4. Ease of Installation: It was necessary for the PdM system to be easy to deploy and quick to implement without the expense of wiring traditional sensors to equipment or undertaking any custom information technology (IT) projects.
The Solution
After a thorough evaluation, C&W Services selected Petasense, an IIoT predictive maintenance start-up to provide an Asset Reliability and Optimization (ARO) system to help monitor, analyze and predict the health of critical industrial equipment. The system includes wireless sensors, machine learning based analytics and Web and mobile dashboards.
Vibration Motes
Wireless, battery-powered triaxial vibration sensors called motes were mounted on all critical rotating machinery, including AHUs, pumps, compressors, exhaust fans and chillers, to continuously monitor their health. These motes detect defects, like machine imbalance, shaft misalignment, structural looseness, pump cavitation and bearing wear. They connect wirelessly to the Cloud for advanced predictive analytics.
Predictive Analytics
The implementation included predictive analytics that use machine learning and multi-parametric analysis to make predictions about machine failure. By incorporating multiple parameters, such as temperature, pressure, current and ultrasound, a more robust prediction can be made. The IIoT predictive maintenance system provided a machine health score for each machine based on deviations from a multidimensional baseline, providing real-time notifications when the score fell below an acceptable number. This enabled C&W Services to quickly identify problem equipment.
Web and Mobile Dashboards
The ARO system is accessible anytime, anywhere, through a Web or mobile app dashboard. It provides a role-based interface that is customized according to the role. For example, managers are shown only the most essential information, while engineers and analysts get highly interactive charts and rich analysis tools.
Benefits
The benefits were evident soon after installation. C&W Services was able to catch a defect in an AHU that showed high vibration harmonics. An investigation determined looseness in the belts and shaft misalignment. The AHU was shut down and repaired without any unplanned downtime at a much lower cost than if it had failed.

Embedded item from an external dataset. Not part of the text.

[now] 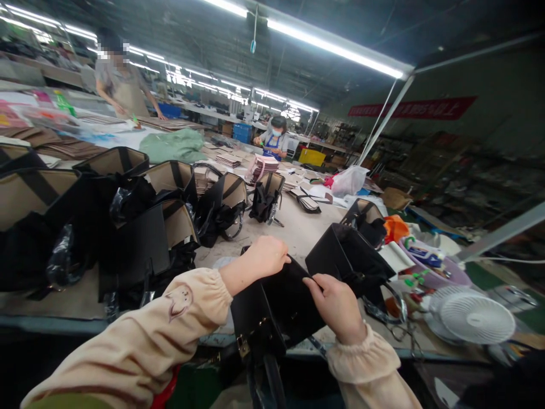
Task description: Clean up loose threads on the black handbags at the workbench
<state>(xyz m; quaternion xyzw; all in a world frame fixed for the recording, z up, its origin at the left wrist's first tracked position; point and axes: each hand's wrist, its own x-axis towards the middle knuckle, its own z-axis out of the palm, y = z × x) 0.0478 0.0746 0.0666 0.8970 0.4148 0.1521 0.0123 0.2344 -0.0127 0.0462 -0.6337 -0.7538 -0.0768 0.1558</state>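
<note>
A black handbag (272, 309) with a gold clasp sits tilted at the near edge of the worktable (298, 227). My left hand (264, 255) is curled over the bag's top rim, fingers closed on it. My right hand (336, 307) pinches the same rim from the right side, thumb on top. Both sleeves are pale peach. A second black handbag (349, 258) stands just right of my hands, close to my right hand.
Several open black bags with tan lining (140, 227) crowd the table's left side. A white fan (472, 318), a purple basin of small items (430, 267) and an orange cloth (395, 227) lie at right. Two other people work at tables farther back.
</note>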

On another AHU, the weekly vibration level was trending up, but when looking at real-time data in parallel with operational data, it was evident the cycling was due to normal workweek variations. C&W Services would not have been able to discover this with periodic readings, nor would it be able to derive a deeper understanding of asset operation cycles and the impact on maintenance.
By implementing wireless PdM on the pharmaceutical company’s critical equipment, C&W Services was able to achieve the goals of increased reliability, reduced failures and ensuring personnel safety. Its team was better equipped to catch defects with real-time, actionable intelligence. This resulted in a substantial cost reduction associated with unnecessary reactive maintenance.
Another huge value driver was the ease of installation and implementation. According to David Auton, senior director of reliability engineering at C&W Services, “Any facility operator can easily deploy PdM, use it effectively, conduct waveform and data analysis, and derive meaningful insights without any formal training.”
Conclusion
The AI-based predictive maintenance implementation helped C&W Services streamline data collection, improve uptime and reduce maintenance costs for a very important pharmaceutical client.
Predictive maintenance is currently one of the biggest uses for IIoT. With advances in wireless connectivity, cloud computing and artificial intelligence, along with lower sensor costs, there is a shift toward wireless condition monitoring. Facility managers have used traditional condition monitoring for decades, but are starting to recognize the benefits of applying wireless technology to bring more value to their clients.